What you should do ::
There is one span to output from the data below: the lines starting at the line with "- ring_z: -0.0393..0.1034" and ending at the line with "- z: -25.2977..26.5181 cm". Output it exactly, ends included, nothing more.

[Dataset entries]
------------------------------------------------------------------------
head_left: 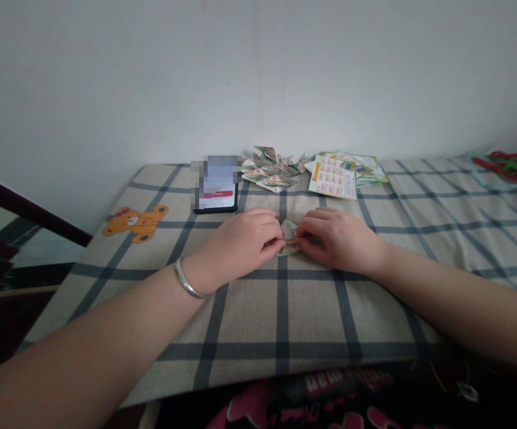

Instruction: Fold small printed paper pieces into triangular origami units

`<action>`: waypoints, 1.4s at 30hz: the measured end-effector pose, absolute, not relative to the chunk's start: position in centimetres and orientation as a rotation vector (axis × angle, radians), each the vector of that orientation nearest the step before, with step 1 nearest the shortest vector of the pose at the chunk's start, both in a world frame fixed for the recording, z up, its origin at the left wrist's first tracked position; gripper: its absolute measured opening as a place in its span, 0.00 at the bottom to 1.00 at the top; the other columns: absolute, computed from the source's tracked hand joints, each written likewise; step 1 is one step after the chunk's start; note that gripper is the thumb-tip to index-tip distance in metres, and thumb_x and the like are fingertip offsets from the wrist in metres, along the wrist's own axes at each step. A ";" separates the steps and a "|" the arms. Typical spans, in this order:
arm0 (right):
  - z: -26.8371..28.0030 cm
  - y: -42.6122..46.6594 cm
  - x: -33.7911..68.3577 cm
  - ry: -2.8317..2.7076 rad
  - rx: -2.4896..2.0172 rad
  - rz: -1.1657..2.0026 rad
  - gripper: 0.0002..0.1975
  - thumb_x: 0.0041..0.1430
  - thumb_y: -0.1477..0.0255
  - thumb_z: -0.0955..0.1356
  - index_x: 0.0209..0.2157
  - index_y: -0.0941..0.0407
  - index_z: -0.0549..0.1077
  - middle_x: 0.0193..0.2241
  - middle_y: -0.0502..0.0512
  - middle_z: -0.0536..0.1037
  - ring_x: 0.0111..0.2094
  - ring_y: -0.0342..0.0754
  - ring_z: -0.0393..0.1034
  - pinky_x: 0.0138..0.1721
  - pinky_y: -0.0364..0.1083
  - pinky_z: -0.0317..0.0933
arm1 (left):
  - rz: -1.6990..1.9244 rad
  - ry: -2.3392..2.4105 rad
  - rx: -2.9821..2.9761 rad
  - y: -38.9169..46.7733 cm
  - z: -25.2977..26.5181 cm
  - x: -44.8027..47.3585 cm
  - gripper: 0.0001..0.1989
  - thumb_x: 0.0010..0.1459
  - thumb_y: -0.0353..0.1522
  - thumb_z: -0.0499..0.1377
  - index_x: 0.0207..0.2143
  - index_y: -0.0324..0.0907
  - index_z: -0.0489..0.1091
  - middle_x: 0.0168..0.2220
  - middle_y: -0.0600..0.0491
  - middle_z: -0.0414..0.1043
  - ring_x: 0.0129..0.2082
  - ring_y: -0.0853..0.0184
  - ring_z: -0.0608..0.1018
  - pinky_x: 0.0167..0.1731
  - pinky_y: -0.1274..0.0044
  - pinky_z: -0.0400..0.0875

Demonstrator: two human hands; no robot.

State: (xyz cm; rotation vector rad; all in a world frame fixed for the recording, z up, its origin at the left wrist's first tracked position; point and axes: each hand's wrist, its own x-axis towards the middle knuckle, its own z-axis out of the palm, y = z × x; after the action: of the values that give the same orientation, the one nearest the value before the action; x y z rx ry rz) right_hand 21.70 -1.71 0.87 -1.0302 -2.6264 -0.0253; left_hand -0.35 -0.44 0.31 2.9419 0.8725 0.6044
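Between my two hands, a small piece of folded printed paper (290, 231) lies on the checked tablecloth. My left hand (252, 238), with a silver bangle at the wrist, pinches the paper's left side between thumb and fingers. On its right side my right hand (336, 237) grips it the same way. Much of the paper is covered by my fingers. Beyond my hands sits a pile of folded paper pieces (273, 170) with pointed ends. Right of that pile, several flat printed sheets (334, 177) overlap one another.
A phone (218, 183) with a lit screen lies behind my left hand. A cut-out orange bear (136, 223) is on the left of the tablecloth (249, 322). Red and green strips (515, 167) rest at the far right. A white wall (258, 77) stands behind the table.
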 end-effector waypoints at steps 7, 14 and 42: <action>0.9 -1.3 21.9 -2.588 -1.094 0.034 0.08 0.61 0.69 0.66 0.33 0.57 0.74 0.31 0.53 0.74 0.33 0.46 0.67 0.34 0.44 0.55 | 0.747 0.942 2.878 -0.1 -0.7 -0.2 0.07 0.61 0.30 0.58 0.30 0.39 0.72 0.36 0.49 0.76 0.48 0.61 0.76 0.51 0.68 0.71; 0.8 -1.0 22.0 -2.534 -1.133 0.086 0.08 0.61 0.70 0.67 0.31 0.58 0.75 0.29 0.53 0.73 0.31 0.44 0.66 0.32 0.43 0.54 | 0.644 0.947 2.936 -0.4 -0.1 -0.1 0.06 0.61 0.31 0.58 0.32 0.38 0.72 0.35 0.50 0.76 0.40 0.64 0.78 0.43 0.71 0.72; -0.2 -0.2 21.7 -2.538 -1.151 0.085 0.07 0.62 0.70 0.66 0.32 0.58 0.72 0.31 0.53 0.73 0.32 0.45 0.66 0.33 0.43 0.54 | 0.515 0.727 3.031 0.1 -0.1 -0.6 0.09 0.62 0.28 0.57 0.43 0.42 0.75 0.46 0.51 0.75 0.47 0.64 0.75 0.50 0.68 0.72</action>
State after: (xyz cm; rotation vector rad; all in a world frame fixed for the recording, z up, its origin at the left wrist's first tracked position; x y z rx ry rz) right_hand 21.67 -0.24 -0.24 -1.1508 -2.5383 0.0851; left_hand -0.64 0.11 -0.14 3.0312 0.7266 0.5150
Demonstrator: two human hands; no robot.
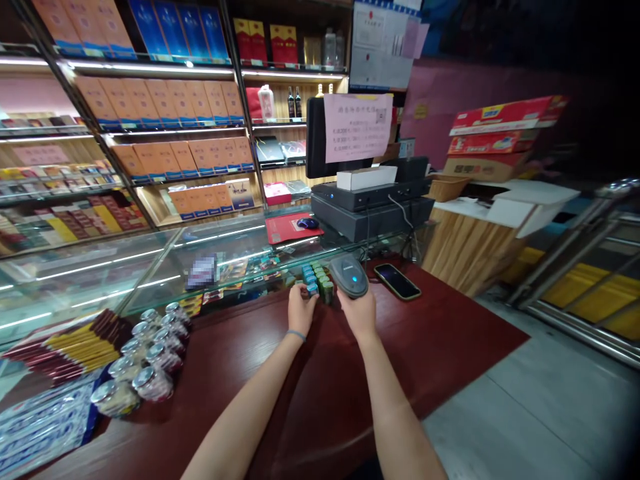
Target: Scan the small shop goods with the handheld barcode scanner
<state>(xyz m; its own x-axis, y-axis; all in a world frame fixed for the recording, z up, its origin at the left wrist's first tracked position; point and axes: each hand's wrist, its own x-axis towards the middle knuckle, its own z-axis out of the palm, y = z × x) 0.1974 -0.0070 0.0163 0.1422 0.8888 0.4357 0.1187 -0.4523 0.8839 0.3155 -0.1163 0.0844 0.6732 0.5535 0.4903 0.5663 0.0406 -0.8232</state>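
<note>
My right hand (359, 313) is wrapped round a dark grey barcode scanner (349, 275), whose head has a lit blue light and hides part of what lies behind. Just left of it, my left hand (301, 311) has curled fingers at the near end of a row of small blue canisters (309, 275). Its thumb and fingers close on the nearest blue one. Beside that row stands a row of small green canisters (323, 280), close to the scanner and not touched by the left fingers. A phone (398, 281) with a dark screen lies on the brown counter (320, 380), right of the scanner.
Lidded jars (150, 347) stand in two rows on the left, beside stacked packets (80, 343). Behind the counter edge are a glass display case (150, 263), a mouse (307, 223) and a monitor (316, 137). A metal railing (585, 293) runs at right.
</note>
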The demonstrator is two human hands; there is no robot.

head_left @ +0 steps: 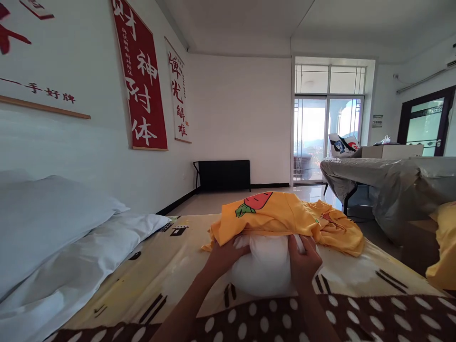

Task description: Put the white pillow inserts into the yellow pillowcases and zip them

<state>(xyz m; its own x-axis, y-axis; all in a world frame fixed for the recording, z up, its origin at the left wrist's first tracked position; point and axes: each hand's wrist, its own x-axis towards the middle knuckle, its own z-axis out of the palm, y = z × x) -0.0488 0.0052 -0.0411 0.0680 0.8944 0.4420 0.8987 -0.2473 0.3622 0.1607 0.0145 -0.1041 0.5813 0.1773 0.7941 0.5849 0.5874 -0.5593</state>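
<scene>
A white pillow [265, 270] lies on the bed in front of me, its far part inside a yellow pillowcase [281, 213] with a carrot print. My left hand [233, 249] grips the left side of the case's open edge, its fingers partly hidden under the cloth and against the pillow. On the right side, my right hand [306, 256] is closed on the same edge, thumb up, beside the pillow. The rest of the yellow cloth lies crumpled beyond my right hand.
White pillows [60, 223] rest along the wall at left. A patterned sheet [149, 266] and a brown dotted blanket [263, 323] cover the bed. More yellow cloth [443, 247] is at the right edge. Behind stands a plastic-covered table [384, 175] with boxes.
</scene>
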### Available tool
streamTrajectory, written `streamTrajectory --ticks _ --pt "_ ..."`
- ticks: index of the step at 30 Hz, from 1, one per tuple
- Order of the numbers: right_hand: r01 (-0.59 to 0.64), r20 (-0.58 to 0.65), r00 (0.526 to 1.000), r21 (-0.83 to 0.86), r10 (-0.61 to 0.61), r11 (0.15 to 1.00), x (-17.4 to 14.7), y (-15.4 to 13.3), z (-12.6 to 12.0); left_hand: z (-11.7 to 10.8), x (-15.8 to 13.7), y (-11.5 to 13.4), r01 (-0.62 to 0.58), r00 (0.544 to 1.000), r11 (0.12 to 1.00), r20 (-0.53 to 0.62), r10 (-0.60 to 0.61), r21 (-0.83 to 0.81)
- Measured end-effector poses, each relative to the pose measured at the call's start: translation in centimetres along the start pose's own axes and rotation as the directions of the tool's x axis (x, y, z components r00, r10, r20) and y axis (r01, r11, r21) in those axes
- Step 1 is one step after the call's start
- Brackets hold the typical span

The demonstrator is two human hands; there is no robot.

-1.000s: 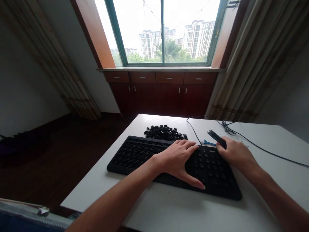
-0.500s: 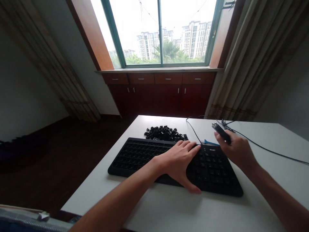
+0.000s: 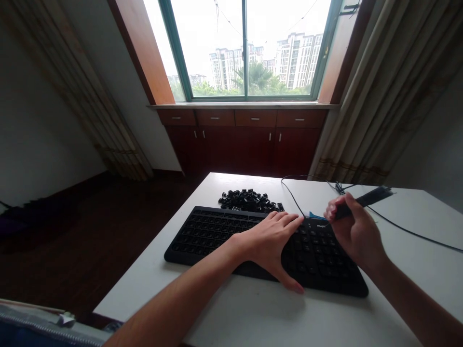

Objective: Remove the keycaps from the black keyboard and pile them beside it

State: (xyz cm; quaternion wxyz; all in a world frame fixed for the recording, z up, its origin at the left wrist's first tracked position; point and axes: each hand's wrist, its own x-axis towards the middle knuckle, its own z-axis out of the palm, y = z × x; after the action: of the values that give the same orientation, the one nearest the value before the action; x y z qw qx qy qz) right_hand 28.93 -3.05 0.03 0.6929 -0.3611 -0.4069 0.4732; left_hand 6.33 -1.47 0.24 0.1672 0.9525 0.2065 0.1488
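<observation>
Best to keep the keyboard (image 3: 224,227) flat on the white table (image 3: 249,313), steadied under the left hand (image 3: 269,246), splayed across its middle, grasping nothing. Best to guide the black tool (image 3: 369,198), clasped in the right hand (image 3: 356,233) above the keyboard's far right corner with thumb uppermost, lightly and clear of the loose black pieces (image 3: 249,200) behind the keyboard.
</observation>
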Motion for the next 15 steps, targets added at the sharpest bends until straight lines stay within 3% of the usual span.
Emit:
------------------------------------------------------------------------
Reply ::
  - ring_z: -0.0393..0.1034
  - pinky_x: 0.0138..0.1721
  - pinky_y: -0.0364..0.1083
  - pinky_z: -0.0317..0.0933
arm1 (left):
  - rz: -1.6990..1.9244 rad
  - ry: -2.3392..2.4105 rad
  - rx: -2.9821..2.9761 rad
  - y: -38.9169..46.7733 cm
  - z: -25.2977..26.5181 cm

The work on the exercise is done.